▸ **Information shown**:
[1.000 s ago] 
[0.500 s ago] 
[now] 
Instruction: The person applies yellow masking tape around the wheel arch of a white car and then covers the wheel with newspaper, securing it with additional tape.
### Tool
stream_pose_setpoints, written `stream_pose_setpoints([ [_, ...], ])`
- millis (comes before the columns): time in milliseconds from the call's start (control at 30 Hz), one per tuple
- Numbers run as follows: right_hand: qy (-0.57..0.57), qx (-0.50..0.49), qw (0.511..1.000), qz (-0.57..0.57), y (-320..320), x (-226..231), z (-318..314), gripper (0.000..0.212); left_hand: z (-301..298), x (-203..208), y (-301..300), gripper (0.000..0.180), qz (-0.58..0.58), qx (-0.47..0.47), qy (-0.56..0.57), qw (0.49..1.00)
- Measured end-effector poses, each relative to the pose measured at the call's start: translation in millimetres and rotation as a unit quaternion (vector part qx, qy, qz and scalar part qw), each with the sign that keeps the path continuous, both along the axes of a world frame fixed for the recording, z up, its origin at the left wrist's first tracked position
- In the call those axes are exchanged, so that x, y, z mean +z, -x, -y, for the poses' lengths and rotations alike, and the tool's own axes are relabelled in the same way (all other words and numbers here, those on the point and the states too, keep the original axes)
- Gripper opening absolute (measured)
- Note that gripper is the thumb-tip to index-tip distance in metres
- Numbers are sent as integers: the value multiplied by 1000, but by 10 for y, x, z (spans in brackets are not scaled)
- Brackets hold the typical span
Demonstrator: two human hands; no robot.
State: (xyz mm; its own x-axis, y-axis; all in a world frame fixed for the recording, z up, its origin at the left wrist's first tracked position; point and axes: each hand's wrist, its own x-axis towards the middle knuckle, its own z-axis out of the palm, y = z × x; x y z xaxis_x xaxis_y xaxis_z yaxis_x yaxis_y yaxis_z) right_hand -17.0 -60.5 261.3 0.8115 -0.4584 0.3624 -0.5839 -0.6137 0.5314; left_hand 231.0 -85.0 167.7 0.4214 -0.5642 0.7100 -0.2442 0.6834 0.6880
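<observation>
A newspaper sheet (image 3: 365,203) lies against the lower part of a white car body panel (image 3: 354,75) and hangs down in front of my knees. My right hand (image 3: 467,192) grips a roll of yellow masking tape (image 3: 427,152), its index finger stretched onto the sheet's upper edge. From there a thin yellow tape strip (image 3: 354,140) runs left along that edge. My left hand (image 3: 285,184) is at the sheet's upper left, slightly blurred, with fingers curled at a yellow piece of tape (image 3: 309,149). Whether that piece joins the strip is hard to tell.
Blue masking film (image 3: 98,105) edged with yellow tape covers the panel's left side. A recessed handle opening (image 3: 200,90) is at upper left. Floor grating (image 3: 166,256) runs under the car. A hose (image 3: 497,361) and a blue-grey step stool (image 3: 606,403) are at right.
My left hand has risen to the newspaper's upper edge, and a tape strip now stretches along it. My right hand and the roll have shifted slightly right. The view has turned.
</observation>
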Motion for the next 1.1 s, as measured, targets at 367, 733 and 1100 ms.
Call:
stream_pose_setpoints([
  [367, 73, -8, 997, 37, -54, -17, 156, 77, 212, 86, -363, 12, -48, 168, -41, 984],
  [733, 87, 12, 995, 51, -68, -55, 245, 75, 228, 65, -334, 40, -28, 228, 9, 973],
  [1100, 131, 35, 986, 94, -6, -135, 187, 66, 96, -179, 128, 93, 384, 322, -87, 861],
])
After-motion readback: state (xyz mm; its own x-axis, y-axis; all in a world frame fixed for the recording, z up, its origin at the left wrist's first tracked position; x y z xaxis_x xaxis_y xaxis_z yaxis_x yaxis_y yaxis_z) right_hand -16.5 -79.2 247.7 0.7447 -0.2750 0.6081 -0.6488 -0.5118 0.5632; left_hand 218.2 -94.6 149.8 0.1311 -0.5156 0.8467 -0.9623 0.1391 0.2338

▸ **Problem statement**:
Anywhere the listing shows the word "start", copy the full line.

▸ **The answer**:
- millis (comes before the columns): time in milliseconds from the call's start (control at 30 Hz), one per tuple
- Measured end-effector poses, each relative to the pose measured at the call's start: translation in millimetres and rotation as a unit quaternion (vector part qx, qy, qz and scalar part qw), each with the sign that keeps the path continuous, both along the axes of a world frame fixed for the recording, z up, its origin at the left wrist's first tracked position

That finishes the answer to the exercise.